Important research on solving food production issues continues:

  • USDA researchers sequenced the genome of wheat and the wheat stem rust pathogen, which threatens to destroy wheat crops worldwide, and distributed new wheat germplasm globally to reduce the risk of unproductive harvests.
  • USDA continues research to combat aflatoxin (mycotoxins can be lethally toxic in high dosages or cause dilatory health effects over the long-term in smaller dosages) through genetic resistance in maize and using RNAi approaches in peanut.
  • In partnership with USAID, USDA is part of an international consortium to develop a safe and economically sustainable vaccine for the pathogen that causes East Coast Fever (ECF), a devastating disease of cattle of eastern Africa.
  • USDA is cooperating with over a dozen institutions in the United States and developing countries to provide resource poor farmers with dry bean cultivars with improved productivity and quality. Researchers have identified broad spectrum resistance to rust in large seeded landrace cultivars that originate from Tanzania. These landraces, with confirmed resistance in field trials in Africa and the United States, provide breeders with a valuable source of rust resistance for improving large-seeded African cultivars used by small-holder farmers.

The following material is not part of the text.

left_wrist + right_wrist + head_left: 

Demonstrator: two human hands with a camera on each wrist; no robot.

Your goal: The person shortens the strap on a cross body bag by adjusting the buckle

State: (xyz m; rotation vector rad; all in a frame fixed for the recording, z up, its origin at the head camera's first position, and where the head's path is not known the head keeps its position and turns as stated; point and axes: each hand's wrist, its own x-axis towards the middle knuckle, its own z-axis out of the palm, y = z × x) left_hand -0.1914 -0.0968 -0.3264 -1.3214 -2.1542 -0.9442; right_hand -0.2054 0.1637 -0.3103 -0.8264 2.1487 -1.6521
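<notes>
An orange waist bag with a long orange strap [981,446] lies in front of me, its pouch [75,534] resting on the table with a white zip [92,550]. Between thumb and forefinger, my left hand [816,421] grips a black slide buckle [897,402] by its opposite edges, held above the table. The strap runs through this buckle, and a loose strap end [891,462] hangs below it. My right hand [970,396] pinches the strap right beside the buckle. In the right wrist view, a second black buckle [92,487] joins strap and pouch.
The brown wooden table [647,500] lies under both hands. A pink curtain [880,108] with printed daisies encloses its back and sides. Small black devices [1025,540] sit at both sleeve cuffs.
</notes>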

  • In 2013, the United States, along with the United Kingdom, launched the Global Open Data for Agriculture and Nutrition initiative, which seeks to support global efforts to make agricultural and nutritionally relevant data available, accessible, and usable for unrestricted use worldwide. The initiative encourages collaboration and cooperation among existing agriculture and open data activities. Open access to research, and open publication of data, are vital resources for food security and nutrition, driven by farmers, farmer organizations, researchers, extension experts, policy makers, governments, and other private sector and civil society stakeholders participating in "innovation systems" and along value chains.